Most countries are regulating fuel quality, emissions standards and fuel efficiency and have been for many years but Australia is failing in all three. For fuel quality we rank 66th in the world. We’re way behind the rest of the world in developing electric vehicles – and we can’t run the best and most efficient car engines here because of our poor fuel quality; we have the same problem with hybrids. (Info. from Guardian Weekly, 15/11/19 and Crikey, 26/11/20.)
It’s not a bad idea to get an air filter, which many did during the bushfires here earlier this year. Unlike smoke, diesel fumes are not visible and we can’t smell them. But they are wreaking havoc on our health. It would be great if we had a Sadiq Khan, the Mayor of London who took measures to clean London’s air, including a ‘T-charge’ for Toxicity. He said, ‘I refuse to stand by while Londoners are killed by pollution.’
That’s the sort of leadership Australians can only dream about.
How to make moving house easier
Another book I read, which was of course lighter and funnier, was Marie Kondo’s Joy at Work (Bluebird Books, 2020). Clutter increases cortisol levels, which causes or increases a lot of horrible things, like high blood pressure, insomnia and even diabetes. The author takes you by the hand and tells you how to clear it up step by step and feel much happier. I was already a fan of her previous two books – see my blog post here – but it’s good to reinforce her methods, specially when moving house.
You probably know, but it’s worth repeating: multitasking reduces productivity by 40%. Research shows that to get more done, sometimes we need to work less. Downtime is necessary to incubate ideas.
And the more time we spend on social media the less happy we are. Research proves that the more emails you handle the lower your productivity and the higher your stress levels. Siimon Reynolds – siimonreynolds.com – in his uplifting new book Win Fast recommends only answering them in two time-slots a day. Siimon Reynolds’ latest book is published by Penguin (2019) and his previous one, Why People Fail in 2010, also by Penguin.

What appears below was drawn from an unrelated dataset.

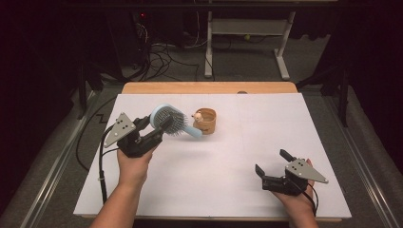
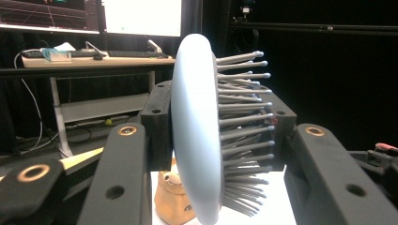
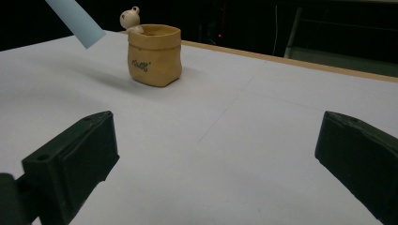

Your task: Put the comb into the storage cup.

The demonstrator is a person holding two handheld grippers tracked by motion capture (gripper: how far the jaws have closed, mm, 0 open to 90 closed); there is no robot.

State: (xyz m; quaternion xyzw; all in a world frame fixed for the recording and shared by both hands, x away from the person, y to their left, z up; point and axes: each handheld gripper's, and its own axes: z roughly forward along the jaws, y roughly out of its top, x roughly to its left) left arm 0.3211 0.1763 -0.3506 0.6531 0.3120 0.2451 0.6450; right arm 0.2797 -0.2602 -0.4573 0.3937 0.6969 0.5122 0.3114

Marie Kondo recommends cleaning your work-space before starting work. Productivity will rise. She’s right. The visual clarity definitely helps mental clarity. Think of it not so much tidying and cleaning as interior design.
She also reminds us that there are lots more negative words in English than positive, so we must actively try to be positive. And my favourite bit in the whole book is her subheading under Chapter Three’s ‘Paper’ – ‘The Basic Rule is To Discard Everything.’ I took that to heart. It makes moving so much easier!